In 1855, the Fredericksburg Water Power Company adapted the Rappahannock Company's navigation canal to be an industrial power canal. The canal turning basin became a mill pond and several raceways soon branched off to power the Germania Flour Mill and the Washington Woolen Mills. In 1887, a local ﬁrm established an electric generating plant on Fredericksburg's lower canal, which introduced electricity to the Rappahannock valley.
Electricity rapidly became the main power source for the area's industrial enterprises. In 1901, the City of Fredericksburg established a municipal power plant on a raceway fed by this upper canal. In 1910, the Fredericksburg Water Power Company constructed the Embrey Dam to increase the potential horsepower ﬂowing through this canal. The enhanced raceway fed into a new hydro-electric power plant, which remained in operation into the 1960s.
The Washington Woolen Mills opened before the Civil War and operated into the twentieth century. A newspaper article from May 8, 1922 reported:
"The business today has a trade territory embracing the entire United States and requiring a staff of 26 travelling men.... An office force of 20 is steadily employed.... About 400 mill employees are carried on the payroll.... The firm does an annual business of around
A fire in 1875 caused significant damage and also cooked off a previously undiscovered Civil War shell. The mill owners quickly rebuilt an expanded plant and resumed operations.

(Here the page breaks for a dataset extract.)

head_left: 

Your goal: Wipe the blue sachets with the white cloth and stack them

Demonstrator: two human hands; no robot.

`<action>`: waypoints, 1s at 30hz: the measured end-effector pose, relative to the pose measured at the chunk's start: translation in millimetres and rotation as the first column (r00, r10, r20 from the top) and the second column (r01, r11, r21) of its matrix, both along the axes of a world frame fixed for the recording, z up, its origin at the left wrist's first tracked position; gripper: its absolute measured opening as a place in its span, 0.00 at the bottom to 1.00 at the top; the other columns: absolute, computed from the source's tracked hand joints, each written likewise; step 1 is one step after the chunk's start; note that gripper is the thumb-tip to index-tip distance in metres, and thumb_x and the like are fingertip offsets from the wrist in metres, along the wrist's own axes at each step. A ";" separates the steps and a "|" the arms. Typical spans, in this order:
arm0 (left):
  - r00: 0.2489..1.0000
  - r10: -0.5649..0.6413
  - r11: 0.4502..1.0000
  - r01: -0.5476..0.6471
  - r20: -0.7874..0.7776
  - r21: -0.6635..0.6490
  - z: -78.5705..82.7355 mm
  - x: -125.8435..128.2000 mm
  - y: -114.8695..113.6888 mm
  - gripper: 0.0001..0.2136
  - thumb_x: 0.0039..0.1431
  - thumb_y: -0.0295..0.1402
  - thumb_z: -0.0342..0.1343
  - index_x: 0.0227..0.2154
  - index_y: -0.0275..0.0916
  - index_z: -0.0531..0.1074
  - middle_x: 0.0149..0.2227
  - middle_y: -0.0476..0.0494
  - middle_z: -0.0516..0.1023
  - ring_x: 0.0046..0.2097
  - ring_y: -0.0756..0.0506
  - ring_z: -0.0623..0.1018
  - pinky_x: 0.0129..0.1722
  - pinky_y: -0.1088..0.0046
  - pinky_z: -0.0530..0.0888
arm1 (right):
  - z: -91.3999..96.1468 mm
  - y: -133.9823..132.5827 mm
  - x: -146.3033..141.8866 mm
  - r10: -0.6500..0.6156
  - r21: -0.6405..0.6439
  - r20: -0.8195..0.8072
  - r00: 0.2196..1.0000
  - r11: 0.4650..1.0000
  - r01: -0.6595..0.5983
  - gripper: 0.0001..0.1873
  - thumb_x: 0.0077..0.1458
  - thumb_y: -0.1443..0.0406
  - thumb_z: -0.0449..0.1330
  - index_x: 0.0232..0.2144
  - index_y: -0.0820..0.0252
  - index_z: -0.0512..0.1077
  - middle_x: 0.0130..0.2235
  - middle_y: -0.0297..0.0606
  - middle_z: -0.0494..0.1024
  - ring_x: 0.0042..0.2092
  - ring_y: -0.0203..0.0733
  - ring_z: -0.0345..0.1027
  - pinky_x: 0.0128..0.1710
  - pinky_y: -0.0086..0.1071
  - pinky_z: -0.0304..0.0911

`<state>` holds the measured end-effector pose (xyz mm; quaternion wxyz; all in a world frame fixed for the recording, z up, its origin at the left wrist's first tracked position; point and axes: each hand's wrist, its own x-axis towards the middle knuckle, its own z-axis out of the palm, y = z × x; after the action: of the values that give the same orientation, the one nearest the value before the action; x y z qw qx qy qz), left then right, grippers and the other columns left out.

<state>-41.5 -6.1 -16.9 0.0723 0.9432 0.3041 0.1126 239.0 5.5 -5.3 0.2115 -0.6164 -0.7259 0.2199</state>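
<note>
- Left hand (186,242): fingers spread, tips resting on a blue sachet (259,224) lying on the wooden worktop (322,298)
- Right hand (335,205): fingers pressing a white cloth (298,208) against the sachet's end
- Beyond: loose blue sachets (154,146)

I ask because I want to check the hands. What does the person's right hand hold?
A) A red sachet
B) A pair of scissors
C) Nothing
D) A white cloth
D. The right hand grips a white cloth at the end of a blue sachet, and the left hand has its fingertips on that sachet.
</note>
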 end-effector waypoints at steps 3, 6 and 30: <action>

This Civil War photo shows the Woolen Mills in use as a hospital, sheltering wounded Union soldiers from the 1864 battles of the Wilderness and Spotsylvania Court House.
This 1878 map shows the extensive Woolen Mills complex. The inset includes both the upper and lower canals and also shows a portion of this upper canal's ﬂow being diverted to mills in downtown Fredericksburg. This third canal never materialized because it was superseded by electrical power, beginning in the 1880s.